Bradley L. Buster scite author profile

Bacterial meningitis is a disease worsened by neutrophil-induced damage in the subarachnoid space. In this study, the A2A adenosine receptors on human neutrophils were characterized, and the role of A2A receptors on the trafficking of leukocytes to the cerebrospinal fluid and on blood-brain barrier permeability (BBBP) was assessed in a rat meningitis model. Neutrophils bind the A2A selective antagonist, 125I-ZM241385 (Bmax=843 receptors/neutrophil; KD=0.125 nM). A selective A2A receptor agonist, WRC-0470 (2-cyclohexylmethylidene-hydrazinoadenosine; 0.03-1 microM), alone and synergistically with the type IV phosphodiesterase inhibitor, rolipram, increased neutrophil [cAMP]i and reduced cytokine-enhanced neutrophil adherence, superoxide release, and degranulation.
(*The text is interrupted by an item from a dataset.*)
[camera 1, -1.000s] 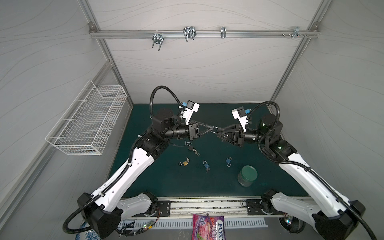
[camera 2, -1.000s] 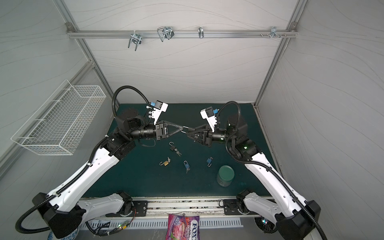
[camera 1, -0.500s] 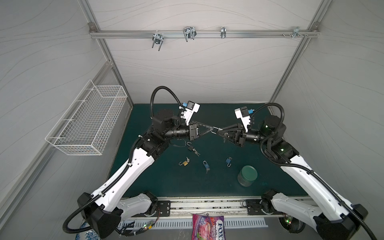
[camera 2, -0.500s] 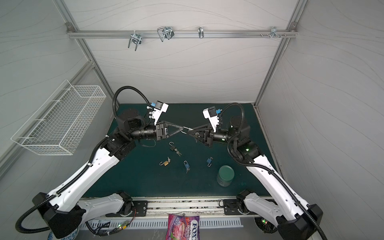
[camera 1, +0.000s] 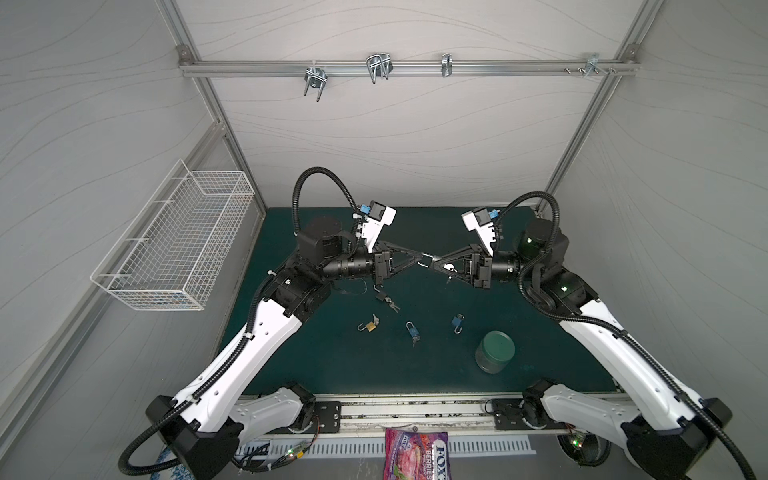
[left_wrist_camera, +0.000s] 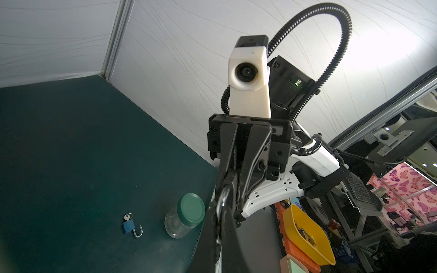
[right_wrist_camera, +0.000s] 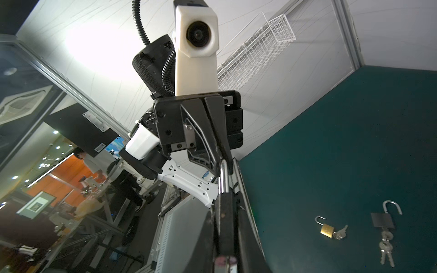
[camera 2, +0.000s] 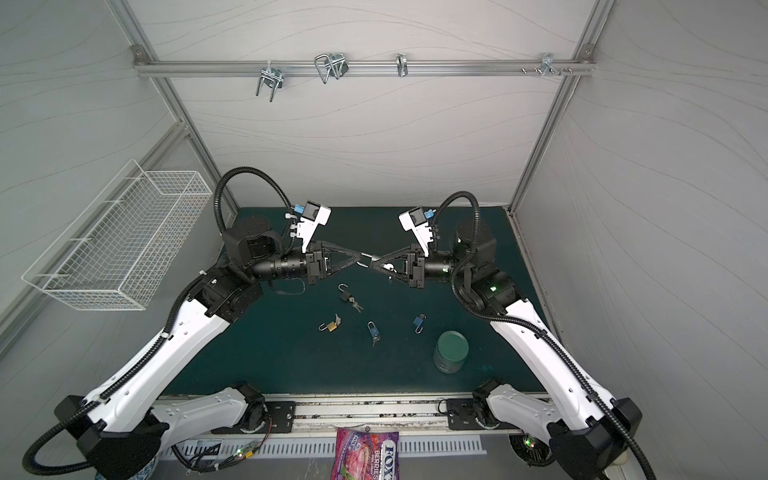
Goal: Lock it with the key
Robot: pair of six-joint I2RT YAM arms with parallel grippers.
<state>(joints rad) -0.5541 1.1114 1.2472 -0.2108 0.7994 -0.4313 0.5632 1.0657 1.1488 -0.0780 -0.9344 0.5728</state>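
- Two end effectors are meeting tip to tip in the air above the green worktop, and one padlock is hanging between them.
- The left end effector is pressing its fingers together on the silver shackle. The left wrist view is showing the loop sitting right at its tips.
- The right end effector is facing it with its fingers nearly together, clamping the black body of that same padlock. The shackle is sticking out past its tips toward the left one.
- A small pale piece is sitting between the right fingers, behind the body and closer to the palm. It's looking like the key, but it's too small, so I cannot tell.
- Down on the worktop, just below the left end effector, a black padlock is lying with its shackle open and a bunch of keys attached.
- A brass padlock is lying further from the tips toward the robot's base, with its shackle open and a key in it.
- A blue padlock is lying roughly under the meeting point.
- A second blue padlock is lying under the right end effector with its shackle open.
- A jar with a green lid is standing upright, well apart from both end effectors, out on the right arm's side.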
These effects of WRC-0470 were reversed by ZM241385 (100 nM). In a lipopolysaccharide-induced rat meningitis model, WRC-0470 (0-0.9 microgram/kg/h), with or without rolipram (0-0.01 microgram/kg/h), inhibited pleocytosis and reduced the lipopolysaccharide-induced increase in BBBP, indicative of decreased neutrophil-induced damage.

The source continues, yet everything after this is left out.